Problem statement:
Print every line from the start of the data, and when you reach the line with "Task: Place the", include it and stop. Pictures are not part of the copy.

--- Dataset excerpt ---

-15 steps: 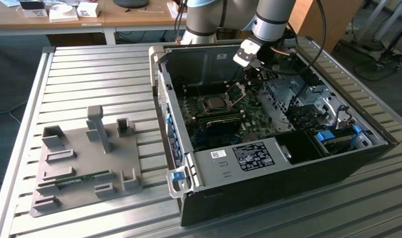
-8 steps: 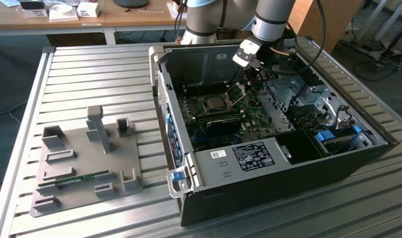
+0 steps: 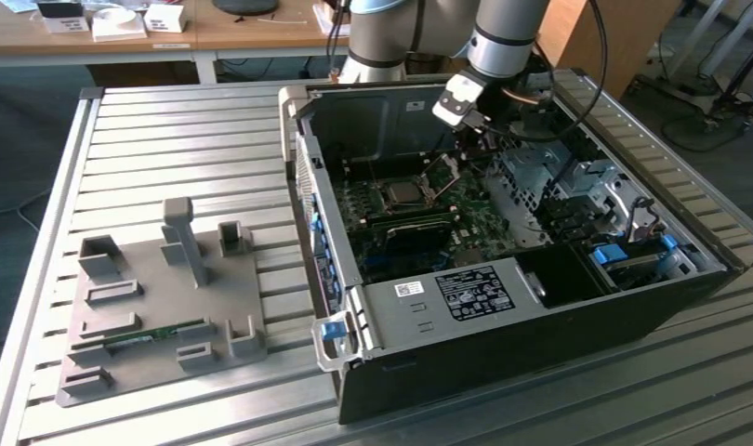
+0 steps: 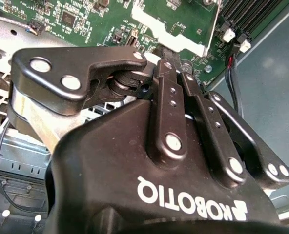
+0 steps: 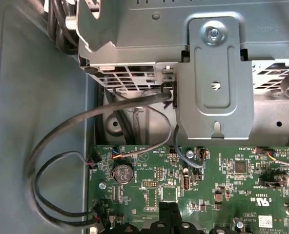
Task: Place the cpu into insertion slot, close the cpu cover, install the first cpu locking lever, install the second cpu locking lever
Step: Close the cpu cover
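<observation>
Down inside the open black tower computer case [image 3: 538,353], above the green motherboard [image 5: 222,190]: the black two-finger gripper [image 3: 480,139]. In both wrist views, fingertips [image 5: 164,217] pressed together with no gap to see. Cannot tell about anything thin pinched there.

Looks seated flat in the socket, going by the exterior view: the small square cpu with its silver-grey metal top [image 3: 408,192]. Just beside it, toward the exterior view's right, tilted up on its hinge and not laid down: the silvery metal cpu cover, a frame plate with a square opening [image 3: 447,177]. In the second wrist view, right ahead of the closed tips, touching or very near; cannot say which. Cover step not yet done, by this reading. Locking levers too small to tell apart.

Likely trouble from here:

- From an off-centre push at one corner of the raised frame: twisting on the hinge and a skewed landing on the chip's edge.
- From closed tips on a thin, smooth metal rim: a slip, then a knock on the chip or on the small board parts around the socket.
- From a chip not fully level under a closing frame: bent socket contacts. Levelness not checkable in these views.
</observation>
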Robot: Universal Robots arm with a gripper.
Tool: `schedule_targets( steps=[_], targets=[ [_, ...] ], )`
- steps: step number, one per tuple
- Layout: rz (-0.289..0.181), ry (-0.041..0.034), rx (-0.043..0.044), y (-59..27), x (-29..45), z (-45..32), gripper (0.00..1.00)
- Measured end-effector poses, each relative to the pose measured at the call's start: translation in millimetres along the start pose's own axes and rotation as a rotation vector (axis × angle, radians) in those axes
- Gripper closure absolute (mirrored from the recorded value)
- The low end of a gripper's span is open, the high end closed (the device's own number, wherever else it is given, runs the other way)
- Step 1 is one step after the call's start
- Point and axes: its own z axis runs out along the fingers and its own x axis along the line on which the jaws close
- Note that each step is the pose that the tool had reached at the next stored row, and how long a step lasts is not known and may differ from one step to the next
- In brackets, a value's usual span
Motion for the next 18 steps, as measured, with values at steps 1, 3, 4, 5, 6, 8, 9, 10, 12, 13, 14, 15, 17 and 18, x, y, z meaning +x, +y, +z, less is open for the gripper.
schedule_targets(
  steps=[1,3,4,5,6,8,9,10,12,13,14,15,17,18],
  targets=[
    [0.0,-0.0001,0.0,-1.0,0.0,0.0,0.89],
    [0.001,-0.0001,-0.0001,-3.8,0.0,-0.1,0.89],
    [0.002,0.0,-0.0001,-5.0,-0.1,-0.1,0.89],
    [0.002,-0.0001,-0.0001,-6.2,-0.1,-0.1,0.89],
    [0.003,-0.0001,-0.0001,-7.3,-0.1,-0.1,0.89],
    [0.003,-0.0001,-0.0001,-9.1,-0.1,-0.1,0.89],
    [0.004,-0.0001,-0.0001,-10.0,-0.1,-0.1,0.89],
    [0.004,-0.0002,-0.0001,-10.8,-0.1,-0.1,0.89],
    [0.005,-0.0002,-0.0001,-12.5,-0.2,-0.1,0.89],
    [0.005,-0.0002,-0.0002,-13.4,-0.2,-0.1,0.89],
    [0.005,-0.0002,-0.0002,-14.2,-0.2,-0.1,0.89],
    [0.006,-0.0002,-0.0002,-15.0,-0.2,-0.1,0.89],
    [0.006,-0.0002,-0.0002,-16.4,-0.2,-0.1,0.89],
    [0.006,-0.0003,-0.0002,-17.1,-0.2,-0.1,0.89]
  ],
)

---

Response:
-15 steps: 
-8 steps: 
+0 steps: 
+0 steps: 
+0 steps: 
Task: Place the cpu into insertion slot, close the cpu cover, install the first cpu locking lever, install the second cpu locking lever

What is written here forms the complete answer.